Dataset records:
# # #

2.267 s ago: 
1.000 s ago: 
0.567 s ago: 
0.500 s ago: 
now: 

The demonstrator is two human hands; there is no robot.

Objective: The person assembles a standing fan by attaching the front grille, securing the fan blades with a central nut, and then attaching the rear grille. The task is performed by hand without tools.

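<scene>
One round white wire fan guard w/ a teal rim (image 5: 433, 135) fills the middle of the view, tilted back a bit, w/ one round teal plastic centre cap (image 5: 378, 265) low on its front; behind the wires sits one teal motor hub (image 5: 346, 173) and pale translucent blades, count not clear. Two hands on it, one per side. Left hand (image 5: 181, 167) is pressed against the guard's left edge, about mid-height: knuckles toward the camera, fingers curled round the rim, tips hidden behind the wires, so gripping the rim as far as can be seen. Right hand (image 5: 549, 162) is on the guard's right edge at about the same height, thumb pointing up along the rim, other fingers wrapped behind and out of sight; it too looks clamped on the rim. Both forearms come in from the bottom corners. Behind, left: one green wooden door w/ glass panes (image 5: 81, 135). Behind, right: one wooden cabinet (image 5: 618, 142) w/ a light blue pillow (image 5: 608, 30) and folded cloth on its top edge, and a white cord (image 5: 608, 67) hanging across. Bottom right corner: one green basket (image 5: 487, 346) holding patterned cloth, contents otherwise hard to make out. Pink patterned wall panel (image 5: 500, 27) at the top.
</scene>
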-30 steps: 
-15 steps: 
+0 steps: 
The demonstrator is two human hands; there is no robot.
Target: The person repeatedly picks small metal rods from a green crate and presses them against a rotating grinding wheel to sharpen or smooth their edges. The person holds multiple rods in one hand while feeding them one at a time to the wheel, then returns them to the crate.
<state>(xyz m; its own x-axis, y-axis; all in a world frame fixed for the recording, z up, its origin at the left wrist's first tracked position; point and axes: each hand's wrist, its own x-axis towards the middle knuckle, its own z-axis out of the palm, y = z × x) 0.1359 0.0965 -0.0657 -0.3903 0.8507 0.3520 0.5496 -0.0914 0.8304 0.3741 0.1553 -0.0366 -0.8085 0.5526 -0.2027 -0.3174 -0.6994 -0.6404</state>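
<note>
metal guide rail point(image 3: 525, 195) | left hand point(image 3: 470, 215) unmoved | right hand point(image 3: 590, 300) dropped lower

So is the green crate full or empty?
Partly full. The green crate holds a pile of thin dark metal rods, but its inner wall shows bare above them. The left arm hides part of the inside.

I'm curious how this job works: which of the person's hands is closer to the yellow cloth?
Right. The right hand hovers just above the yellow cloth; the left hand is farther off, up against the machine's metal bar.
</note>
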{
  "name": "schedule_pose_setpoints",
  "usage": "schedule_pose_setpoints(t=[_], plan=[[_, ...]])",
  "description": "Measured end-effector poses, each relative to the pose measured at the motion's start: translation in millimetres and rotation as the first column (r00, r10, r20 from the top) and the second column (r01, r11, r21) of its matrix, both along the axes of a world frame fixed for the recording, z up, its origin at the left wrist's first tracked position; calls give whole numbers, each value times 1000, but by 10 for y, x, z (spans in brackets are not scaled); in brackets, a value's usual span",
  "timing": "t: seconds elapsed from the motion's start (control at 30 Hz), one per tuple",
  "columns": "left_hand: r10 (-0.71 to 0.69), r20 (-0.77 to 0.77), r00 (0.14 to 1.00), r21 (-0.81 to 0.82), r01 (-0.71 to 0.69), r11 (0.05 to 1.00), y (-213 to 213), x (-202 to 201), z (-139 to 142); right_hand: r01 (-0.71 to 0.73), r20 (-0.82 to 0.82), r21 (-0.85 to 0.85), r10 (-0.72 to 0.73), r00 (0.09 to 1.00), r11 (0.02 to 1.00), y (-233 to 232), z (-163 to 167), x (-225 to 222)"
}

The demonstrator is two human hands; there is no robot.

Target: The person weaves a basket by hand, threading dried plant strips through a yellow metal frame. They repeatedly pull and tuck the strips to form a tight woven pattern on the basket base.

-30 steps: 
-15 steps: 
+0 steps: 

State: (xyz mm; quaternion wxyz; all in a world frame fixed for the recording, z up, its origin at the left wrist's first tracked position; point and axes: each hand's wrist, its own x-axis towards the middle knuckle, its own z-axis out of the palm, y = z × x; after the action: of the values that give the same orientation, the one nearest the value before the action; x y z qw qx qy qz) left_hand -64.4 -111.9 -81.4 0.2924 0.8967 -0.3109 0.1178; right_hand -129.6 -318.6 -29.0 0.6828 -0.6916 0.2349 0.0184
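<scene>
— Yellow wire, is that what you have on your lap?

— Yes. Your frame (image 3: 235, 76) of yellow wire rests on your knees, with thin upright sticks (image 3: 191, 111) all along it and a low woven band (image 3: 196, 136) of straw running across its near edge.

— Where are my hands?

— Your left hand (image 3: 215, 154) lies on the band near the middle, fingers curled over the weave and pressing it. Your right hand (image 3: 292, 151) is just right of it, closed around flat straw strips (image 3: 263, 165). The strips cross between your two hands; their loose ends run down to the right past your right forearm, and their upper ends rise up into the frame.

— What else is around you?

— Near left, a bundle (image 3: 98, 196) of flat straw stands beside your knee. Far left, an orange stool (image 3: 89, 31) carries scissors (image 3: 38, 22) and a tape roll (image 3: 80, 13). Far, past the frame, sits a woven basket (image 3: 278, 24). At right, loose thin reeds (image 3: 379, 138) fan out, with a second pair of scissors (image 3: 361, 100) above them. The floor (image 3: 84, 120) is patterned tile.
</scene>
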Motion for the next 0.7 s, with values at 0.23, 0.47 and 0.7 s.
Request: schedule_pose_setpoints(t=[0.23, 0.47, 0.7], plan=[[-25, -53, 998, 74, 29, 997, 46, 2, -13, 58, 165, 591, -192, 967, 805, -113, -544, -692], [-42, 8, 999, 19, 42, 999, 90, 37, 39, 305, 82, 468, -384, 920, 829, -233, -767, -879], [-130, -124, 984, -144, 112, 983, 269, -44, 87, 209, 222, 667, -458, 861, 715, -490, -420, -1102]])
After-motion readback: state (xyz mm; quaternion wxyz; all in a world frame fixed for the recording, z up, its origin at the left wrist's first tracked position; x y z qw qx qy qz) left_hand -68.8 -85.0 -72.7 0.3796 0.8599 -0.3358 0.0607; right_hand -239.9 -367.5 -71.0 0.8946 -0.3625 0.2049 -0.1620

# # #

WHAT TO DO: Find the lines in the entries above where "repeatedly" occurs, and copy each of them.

RESPONSE TO THIS EXERCISE:
Target: The person repeatedly picks small metal rods from a green crate and presses them against a rotating grinding wheel to sharpen or smooth their edges. The person holds multiple rods in one hand while feeding them one at a time to the wheel, then returns them to the crate.
Target: The person weaves a basket by hand, threading dried plant strips through a yellow metal frame. They repeatedly pull and tuck the strips to form a tight woven pattern on the basket base.

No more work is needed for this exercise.